TO DO: The listing should be printed again without a single change.

──────────────────────────────

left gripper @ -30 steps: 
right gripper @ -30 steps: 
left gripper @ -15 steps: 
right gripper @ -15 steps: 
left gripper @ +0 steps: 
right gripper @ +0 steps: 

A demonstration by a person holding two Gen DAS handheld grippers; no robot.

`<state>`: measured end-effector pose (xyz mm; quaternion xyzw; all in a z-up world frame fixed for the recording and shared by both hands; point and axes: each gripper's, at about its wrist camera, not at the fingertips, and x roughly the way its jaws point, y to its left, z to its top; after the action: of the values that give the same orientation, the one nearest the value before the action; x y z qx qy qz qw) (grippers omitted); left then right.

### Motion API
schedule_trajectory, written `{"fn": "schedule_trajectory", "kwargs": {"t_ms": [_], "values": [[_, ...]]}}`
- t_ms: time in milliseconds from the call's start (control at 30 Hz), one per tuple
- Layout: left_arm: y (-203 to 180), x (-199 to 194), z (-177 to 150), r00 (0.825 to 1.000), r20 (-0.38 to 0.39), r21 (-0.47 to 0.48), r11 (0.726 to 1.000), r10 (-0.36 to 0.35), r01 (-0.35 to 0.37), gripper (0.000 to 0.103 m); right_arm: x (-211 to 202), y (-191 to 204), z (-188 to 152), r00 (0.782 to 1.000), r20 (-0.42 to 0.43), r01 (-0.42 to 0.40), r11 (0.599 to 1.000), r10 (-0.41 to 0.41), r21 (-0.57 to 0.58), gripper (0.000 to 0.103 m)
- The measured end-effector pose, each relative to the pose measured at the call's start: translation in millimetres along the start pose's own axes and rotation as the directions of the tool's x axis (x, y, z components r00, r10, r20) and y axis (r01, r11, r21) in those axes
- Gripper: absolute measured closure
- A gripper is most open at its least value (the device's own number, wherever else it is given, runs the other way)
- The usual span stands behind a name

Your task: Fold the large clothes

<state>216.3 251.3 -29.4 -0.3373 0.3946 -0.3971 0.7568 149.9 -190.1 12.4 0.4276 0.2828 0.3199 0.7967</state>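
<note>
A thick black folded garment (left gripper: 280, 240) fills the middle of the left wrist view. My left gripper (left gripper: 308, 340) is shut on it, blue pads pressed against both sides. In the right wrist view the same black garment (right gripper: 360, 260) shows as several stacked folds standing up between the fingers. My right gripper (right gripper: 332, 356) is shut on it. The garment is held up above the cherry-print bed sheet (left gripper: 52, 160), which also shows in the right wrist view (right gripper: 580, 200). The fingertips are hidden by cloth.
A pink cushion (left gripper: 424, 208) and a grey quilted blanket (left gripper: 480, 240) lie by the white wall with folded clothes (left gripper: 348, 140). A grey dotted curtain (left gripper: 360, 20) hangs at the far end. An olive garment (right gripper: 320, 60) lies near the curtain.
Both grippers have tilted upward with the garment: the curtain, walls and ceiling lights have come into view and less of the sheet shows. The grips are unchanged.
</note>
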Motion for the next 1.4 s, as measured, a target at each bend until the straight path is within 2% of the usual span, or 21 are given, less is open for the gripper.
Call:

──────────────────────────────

OUTPUT FOR THIS EXERCISE:
left gripper @ -30 steps: 
right gripper @ -30 steps: 
left gripper @ -15 steps: 
right gripper @ -15 steps: 
left gripper @ +0 steps: 
right gripper @ +0 steps: 

A demonstration by a person holding two Gen DAS handheld grippers; no robot.

`<state>`: measured end-effector pose (xyz mm; quaternion xyzw; all in a z-up world frame fixed for the recording and shared by both hands; point and axes: each gripper's, at about its wrist camera, not at the fingertips, and x roughly the way its jaws point, y to its left, z to its top; after the action: of the values that give the same orientation, the one nearest the value before the action; x y z qx qy qz qw) (grippers omitted); left then right.

### Motion API
schedule_trajectory, written `{"fn": "schedule_trajectory", "kwargs": {"t_ms": [_], "values": [[_, ...]]}}`
- t_ms: time in milliseconds from the call's start (control at 30 Hz), one per tuple
- Layout: left_arm: y (-203 to 180), x (-199 to 194), z (-177 to 150), r00 (0.825 to 1.000), r20 (-0.38 to 0.39), r21 (-0.47 to 0.48), r11 (0.726 to 1.000), r10 (-0.36 to 0.35), r01 (-0.35 to 0.37), gripper (0.000 to 0.103 m); right_arm: x (-211 to 202), y (-191 to 204), z (-188 to 152), r00 (0.782 to 1.000), r20 (-0.42 to 0.43), r01 (-0.42 to 0.40), r11 (0.599 to 1.000), r10 (-0.41 to 0.41), r21 (-0.57 to 0.58), gripper (0.000 to 0.103 m)
- The measured end-effector pose, each relative to the pose measured at the call's start: translation in millimetres along the start pose's own axes and rotation as the directions of the tool's x axis (x, y, z components r00, r10, r20) and y axis (r01, r11, r21) in those axes
- Gripper: absolute measured closure
- A gripper is most open at its least value (the device's own number, wherever else it is given, runs the other way)
- The usual span stands behind a name

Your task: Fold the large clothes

<state>216.3 251.3 -29.4 -0.3373 0.3946 -0.3971 0.7568 149.9 -190.1 12.4 0.4276 0.2828 0.3199 0.7967</state>
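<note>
A thick black folded garment (left gripper: 280, 240) fills the middle of the left wrist view. My left gripper (left gripper: 308, 340) is shut on it, blue pads pressed against both sides. In the right wrist view the same black garment (right gripper: 360, 260) shows as several stacked folds standing up between the fingers. My right gripper (right gripper: 332, 356) is shut on it. The garment is held up above the cherry-print bed sheet (left gripper: 52, 160), which also shows in the right wrist view (right gripper: 580, 200). The fingertips are hidden by cloth.
A pink cushion (left gripper: 424, 208) and a grey quilted blanket (left gripper: 480, 240) lie by the white wall with folded clothes (left gripper: 348, 140). A grey dotted curtain (left gripper: 360, 20) hangs at the far end. An olive garment (right gripper: 320, 60) lies near the curtain.
Both grippers have tilted upward with the garment: the curtain, walls and ceiling lights have come into view and less of the sheet shows. The grips are unchanged.
</note>
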Motion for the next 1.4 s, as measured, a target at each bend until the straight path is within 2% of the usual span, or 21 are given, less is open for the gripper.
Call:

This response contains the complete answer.